Yvette Stanley, our National Director for Regulation and Social Care, and Jason Bradbury, Deputy Director, Data and Insight, discuss our latest early years and childcare statistics.
The first few years of a child’s life are incredibly important, laying the building blocks for their future learning and development. From childminders to nursery workers, all early years practitioners play a crucial role in supporting young children and their parents. Many have continued this remarkable work throughout the pandemic, in the face of great challenges.
As the early years regulator, it’s important for us to reflect on any changes in the sector and what this might mean for children and families. Today, we published our latest early years and childcare statistics. We’ve seen a downward trend in the number of providers, childminders specifically, over many years, and this continued through the COVID-19 pandemic. In this post, we discuss what our figures mean in the context of long-term trends in the sector.

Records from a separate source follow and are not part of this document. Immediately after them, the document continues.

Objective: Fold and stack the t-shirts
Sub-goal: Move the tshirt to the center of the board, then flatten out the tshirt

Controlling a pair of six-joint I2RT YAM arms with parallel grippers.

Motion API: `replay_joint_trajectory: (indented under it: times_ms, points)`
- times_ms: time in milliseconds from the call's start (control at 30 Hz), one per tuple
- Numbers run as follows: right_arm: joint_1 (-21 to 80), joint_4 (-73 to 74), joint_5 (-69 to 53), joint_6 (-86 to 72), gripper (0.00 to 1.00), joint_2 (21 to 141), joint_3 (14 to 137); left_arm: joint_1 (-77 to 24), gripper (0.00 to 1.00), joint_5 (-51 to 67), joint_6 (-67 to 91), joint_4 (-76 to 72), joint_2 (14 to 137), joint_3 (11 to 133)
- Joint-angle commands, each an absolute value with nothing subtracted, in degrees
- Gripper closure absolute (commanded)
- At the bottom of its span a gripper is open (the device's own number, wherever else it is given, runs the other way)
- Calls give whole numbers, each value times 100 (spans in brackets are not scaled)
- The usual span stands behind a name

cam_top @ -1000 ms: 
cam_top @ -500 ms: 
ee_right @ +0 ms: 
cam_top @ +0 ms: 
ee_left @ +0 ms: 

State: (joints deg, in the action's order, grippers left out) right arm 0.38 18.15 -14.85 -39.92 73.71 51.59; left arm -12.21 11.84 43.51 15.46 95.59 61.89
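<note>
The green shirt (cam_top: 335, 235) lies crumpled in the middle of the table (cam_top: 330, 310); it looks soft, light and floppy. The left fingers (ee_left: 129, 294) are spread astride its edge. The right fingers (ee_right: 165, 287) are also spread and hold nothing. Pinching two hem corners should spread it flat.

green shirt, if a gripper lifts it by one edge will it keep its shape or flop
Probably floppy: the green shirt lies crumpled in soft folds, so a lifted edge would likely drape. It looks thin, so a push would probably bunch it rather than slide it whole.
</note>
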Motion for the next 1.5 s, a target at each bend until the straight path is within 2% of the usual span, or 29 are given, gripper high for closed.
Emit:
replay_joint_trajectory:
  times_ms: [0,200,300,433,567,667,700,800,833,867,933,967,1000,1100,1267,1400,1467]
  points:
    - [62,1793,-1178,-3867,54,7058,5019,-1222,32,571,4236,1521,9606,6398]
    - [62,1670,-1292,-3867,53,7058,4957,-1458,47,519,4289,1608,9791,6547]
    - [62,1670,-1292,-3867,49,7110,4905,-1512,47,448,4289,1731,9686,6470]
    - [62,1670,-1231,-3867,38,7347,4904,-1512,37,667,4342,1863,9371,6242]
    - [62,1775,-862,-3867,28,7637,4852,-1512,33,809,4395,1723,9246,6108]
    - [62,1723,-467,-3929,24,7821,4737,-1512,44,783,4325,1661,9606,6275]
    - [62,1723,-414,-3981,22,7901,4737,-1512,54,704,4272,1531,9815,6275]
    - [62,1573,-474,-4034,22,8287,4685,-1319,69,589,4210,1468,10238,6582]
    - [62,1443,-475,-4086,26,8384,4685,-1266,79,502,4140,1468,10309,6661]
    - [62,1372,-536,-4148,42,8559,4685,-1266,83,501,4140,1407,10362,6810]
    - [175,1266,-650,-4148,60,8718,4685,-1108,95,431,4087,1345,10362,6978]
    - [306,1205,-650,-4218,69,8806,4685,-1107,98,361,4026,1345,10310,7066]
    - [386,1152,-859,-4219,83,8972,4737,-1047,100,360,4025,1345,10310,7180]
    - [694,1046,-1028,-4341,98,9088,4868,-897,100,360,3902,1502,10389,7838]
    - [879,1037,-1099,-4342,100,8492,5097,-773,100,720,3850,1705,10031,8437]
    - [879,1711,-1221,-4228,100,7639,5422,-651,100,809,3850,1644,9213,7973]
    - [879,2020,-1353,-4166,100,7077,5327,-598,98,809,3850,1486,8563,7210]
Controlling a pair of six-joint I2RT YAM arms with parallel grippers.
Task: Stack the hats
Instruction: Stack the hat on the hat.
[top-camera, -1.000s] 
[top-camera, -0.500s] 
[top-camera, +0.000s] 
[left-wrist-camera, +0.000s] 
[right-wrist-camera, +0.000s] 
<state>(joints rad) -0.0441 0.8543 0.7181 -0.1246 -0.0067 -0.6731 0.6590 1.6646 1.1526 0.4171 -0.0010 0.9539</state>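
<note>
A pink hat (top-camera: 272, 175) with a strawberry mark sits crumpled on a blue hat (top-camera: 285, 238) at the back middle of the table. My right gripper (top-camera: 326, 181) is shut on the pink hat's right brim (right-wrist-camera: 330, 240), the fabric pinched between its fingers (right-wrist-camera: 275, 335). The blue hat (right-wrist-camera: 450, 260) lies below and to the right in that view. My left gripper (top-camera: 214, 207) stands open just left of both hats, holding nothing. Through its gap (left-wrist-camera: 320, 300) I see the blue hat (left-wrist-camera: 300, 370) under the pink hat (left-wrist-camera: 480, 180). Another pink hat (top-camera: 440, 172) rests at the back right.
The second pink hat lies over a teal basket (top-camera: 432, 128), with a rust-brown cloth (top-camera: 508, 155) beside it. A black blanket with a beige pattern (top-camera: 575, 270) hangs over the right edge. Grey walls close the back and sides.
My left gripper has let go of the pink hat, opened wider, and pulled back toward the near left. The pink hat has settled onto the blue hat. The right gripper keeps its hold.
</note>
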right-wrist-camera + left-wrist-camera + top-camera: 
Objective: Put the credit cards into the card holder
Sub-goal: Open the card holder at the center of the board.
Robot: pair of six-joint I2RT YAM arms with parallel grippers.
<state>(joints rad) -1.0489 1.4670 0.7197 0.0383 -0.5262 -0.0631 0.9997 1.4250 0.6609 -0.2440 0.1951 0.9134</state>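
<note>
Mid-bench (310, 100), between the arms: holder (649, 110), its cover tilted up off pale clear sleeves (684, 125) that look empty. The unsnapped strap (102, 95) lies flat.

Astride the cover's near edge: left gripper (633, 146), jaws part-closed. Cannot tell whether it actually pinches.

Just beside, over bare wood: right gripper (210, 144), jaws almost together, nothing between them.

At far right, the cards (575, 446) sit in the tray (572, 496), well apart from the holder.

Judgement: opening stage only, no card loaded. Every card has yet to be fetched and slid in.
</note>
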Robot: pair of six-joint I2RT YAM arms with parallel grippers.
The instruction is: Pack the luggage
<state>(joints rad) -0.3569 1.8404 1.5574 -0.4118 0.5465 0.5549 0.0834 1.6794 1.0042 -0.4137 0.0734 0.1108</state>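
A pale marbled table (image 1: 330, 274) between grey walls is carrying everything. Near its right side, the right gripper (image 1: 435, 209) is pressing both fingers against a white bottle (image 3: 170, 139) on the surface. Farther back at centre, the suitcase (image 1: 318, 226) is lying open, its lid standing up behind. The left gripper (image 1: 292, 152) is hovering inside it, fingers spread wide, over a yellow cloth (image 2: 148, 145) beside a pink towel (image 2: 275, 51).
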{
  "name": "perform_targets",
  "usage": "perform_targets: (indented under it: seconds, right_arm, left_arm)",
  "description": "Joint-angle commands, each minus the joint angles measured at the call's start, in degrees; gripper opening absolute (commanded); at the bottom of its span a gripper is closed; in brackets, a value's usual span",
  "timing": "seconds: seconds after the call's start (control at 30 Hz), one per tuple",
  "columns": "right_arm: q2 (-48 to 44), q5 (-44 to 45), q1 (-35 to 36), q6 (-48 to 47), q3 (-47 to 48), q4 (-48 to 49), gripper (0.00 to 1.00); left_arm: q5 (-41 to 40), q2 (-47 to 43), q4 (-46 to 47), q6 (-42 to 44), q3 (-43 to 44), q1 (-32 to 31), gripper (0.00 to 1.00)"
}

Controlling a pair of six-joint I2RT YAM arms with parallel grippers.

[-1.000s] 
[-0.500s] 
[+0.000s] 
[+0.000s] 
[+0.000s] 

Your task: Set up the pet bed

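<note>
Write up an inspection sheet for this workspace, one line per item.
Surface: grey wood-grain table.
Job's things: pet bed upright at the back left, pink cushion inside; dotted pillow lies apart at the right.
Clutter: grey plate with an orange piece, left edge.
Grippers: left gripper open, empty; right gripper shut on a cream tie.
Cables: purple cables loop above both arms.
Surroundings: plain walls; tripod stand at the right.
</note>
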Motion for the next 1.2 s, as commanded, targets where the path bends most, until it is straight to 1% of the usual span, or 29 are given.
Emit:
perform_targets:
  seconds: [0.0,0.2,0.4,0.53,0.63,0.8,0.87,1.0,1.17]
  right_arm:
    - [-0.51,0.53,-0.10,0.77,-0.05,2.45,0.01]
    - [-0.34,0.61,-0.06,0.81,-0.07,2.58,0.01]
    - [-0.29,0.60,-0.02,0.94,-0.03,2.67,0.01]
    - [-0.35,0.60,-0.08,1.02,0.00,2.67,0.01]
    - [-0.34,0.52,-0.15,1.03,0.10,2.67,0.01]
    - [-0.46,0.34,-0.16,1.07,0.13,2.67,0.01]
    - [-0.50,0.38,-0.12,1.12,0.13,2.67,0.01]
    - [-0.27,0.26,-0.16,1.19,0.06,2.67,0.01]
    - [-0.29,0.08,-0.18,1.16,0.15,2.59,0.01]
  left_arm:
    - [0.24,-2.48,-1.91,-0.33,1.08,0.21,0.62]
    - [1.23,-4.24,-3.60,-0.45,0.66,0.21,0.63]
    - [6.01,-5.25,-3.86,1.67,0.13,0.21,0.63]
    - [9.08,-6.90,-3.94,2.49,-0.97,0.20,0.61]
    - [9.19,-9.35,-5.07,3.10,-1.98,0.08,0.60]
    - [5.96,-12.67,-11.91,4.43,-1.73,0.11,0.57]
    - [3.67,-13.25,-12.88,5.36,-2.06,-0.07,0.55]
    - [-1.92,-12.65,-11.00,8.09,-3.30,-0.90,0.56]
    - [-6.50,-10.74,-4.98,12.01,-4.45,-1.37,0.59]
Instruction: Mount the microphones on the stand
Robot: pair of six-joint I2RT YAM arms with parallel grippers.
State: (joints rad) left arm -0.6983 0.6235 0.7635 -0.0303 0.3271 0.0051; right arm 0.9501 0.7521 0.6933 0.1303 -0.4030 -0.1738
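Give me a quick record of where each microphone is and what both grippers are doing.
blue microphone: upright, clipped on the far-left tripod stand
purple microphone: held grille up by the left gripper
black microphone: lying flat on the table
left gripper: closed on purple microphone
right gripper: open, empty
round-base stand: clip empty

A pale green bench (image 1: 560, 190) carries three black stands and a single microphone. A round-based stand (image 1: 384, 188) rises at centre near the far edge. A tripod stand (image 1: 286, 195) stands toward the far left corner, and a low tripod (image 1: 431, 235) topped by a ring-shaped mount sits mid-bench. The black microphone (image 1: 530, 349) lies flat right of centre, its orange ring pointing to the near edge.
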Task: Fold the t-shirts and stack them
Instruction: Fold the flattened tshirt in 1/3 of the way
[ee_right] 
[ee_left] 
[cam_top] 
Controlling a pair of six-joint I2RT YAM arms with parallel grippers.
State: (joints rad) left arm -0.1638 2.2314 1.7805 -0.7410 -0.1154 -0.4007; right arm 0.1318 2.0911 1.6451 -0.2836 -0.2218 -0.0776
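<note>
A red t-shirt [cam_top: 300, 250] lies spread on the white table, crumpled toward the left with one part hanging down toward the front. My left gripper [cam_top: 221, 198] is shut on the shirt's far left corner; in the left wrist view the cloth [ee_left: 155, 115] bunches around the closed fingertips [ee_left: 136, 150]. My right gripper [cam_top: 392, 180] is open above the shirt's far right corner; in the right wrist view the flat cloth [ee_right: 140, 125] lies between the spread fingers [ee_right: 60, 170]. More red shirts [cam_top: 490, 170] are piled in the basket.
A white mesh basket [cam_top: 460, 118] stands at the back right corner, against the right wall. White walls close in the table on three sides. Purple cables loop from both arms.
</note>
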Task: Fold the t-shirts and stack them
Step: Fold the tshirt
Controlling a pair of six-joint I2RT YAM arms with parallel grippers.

Fewer providers in the sector
We’ve been reporting on the number of childcare providers since we started regulating and inspecting early years and childcare in 2001. Back in 2003, when we published the first ‘national picture’ of the early years and childcare landscape, there were around 99,000 childcare providers. As of the end of March this year, the overall number of childcare providers stands at around 72,000.
While on the face of it this is a big drop, the overall picture is more complex. The number of places available for children in early years settings has remained relatively steady since 2015, despite the reduction in the number of providers. According to our latest figures, there are currently 1.3 million places available for children in nurseries and with childminders.
In part, this may be down to the types of childcare providers that are leaving and joining the register. For example, childminders, who can only provide 6 childcare places unless they have an assistant, are leaving the register at a higher rate compared with nurseries, which can care for a much larger group of children, whose numbers remain fairly stable. We also know the number of places that providers offer has been increasing over time. It is important to look at the total number of childcare places as well as the total number of providers to really understand the bigger picture. We know less about whether this changing pattern of childcare is meeting parents’ needs. This is something we want to explore in the coming months.
The pandemic has been a challenging time for everyone, and childcare professionals are no exception. It’s difficult to say how much of the change in the number of childcare providers is because of the effects of the pandemic, but we’re still hearing about how providers are being negatively impacted by closures due to self-isolation rules and rising costs. In the year before the pandemic, we saw a 5% reduction in childminders, and there was a further 6% reduction in this past year.
Although the number of childminders registered with Ofsted has been falling for some time, childminders can also choose to register with childminder agencies (CMAs) rather than registering directly with us. CMAs are organisations that register childminders and provide them with training, advice and other types of support. If you want to find out more about what they do and who they are, there is information available on the Foundation Years website.
Agencies vary in size, from quite small to having hundreds of childminders registered with them. Their numbers have been growing steadily since CMAs were introduced in 2014. At this moment, according to the information that agencies have shared with us, there are over 800 childminders registered with CMAs.
The inspection of childminder agencies has been paused since March 2020 due to the pandemic. We plan to restart these inspections shortly, but before we do, we have taken the opportunity to review our guidance. Through regular meetings with the Organisation for Childminder Agencies (OFCMA) and representatives of the 11 agencies currently registered with us, we looked at where we could improve how we work. These discussions focused on some changes to the way we register and inspect agencies and in June this year, we republished some of our guidance documents and application forms with some updates.
We recently published a response to a consultation about early years and childcare statistics and how they’re published. Following the consultation, we decided to reduce publishing our official statistics to twice, rather than 3 times, a year. This is so that we can publish more detailed data about the childcare sector throughout the year. We’ll also be including additional data in our official statistics as well as supplementary management information, allowing more timely updates. We will continue to report on joiners and leavers in the childcare sector. We will focus on enhancing information on, for example, joiners and leavers in the childcare sector, deprivation and regulatory visits.